BRIEF: From the entries below, copy every line that has the word "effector".

EXERCISE INPUT:

========================================

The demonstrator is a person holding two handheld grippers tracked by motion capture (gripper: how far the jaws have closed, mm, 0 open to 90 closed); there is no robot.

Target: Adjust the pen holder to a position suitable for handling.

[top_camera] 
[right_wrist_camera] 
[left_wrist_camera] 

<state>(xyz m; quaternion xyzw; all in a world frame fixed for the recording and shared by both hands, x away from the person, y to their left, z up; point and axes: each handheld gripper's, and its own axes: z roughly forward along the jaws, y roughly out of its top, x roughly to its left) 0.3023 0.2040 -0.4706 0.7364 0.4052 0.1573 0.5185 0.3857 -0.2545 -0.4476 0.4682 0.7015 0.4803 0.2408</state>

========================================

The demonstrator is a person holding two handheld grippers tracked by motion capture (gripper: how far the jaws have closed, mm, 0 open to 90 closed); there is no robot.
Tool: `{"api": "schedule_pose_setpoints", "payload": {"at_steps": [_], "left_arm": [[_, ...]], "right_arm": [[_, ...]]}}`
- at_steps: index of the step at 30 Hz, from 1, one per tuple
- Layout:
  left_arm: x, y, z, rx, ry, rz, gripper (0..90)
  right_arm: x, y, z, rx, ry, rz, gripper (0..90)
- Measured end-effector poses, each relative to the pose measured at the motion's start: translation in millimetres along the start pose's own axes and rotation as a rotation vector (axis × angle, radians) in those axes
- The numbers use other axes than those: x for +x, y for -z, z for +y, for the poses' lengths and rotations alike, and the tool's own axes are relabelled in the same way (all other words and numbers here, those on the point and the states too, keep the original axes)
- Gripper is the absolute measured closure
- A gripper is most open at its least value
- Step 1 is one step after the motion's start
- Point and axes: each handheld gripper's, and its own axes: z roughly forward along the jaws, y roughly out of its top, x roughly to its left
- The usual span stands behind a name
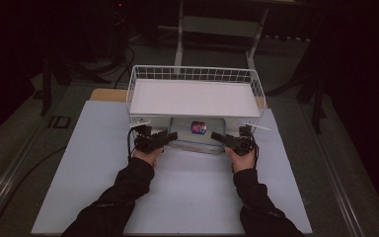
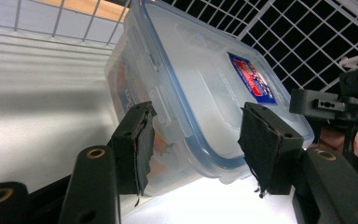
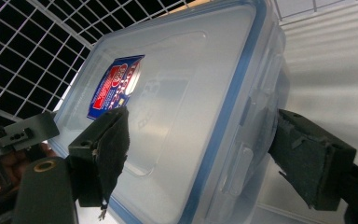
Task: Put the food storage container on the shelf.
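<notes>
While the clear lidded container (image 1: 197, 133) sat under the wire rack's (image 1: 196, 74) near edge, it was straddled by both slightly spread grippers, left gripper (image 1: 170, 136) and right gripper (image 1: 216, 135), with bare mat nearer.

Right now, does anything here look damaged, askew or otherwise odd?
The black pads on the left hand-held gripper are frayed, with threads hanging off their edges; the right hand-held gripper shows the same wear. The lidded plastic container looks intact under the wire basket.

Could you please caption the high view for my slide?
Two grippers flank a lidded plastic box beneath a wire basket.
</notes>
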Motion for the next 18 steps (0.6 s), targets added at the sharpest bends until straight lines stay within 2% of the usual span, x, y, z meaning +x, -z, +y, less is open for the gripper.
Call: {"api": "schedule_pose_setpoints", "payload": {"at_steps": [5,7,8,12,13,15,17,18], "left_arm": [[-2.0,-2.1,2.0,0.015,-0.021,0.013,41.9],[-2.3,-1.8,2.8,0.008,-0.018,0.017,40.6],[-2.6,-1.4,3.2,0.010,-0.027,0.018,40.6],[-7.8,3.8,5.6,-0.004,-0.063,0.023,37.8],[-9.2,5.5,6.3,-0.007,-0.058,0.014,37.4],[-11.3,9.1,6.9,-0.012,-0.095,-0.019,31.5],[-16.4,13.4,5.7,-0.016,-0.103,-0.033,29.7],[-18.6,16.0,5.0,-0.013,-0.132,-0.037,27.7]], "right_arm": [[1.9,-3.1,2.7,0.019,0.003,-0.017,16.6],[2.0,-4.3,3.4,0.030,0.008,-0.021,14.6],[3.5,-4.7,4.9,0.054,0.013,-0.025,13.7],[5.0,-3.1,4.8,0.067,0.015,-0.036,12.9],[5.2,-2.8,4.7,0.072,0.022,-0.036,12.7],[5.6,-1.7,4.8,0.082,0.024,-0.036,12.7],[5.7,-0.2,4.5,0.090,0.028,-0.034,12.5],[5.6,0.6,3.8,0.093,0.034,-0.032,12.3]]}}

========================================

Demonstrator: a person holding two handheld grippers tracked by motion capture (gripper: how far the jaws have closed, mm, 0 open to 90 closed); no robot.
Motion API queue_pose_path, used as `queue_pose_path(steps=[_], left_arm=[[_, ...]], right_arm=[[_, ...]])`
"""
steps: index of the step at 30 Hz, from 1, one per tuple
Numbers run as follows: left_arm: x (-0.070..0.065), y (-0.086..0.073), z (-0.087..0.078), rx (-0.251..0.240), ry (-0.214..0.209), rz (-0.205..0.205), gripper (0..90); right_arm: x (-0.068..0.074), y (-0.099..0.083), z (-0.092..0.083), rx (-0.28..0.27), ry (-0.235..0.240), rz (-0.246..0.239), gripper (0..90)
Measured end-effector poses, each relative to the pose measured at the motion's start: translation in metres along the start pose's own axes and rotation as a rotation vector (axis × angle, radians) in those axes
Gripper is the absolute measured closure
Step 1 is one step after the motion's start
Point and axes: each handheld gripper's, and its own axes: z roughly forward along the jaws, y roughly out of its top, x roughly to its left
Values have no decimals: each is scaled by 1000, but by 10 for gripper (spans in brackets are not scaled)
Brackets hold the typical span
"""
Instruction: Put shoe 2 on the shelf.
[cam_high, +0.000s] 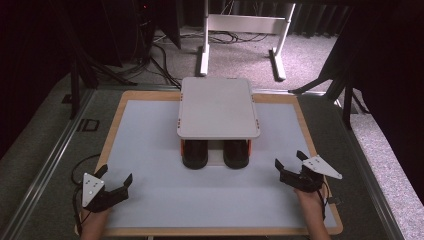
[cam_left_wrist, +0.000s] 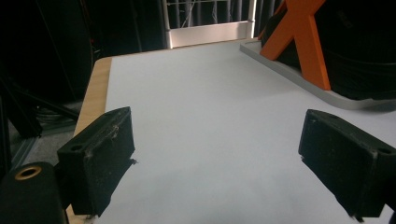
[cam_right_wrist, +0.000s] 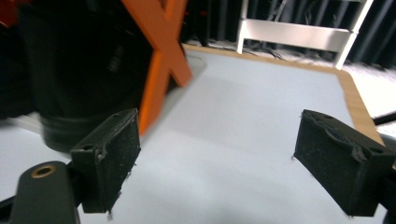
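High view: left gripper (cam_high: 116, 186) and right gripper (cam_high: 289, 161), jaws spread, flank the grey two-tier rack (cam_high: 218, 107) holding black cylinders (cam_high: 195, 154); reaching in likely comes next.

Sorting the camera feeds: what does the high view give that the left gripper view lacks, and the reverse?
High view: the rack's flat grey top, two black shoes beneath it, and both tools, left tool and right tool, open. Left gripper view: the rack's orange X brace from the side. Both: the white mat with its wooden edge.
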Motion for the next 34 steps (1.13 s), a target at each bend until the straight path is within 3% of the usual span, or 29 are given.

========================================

RESULT BELOW:
- Measured end-effector poses, each relative to the pose measured at the motion's start: translation in millimetres along the start pose's own axes and rotation as a rotation vector (axis × angle, radians) in those axes
Measured end-effector poses, each relative to the pose measured at the motion's start: translation in metres along the start pose's own axes and rotation as a rotation vector (axis × angle, radians) in those axes

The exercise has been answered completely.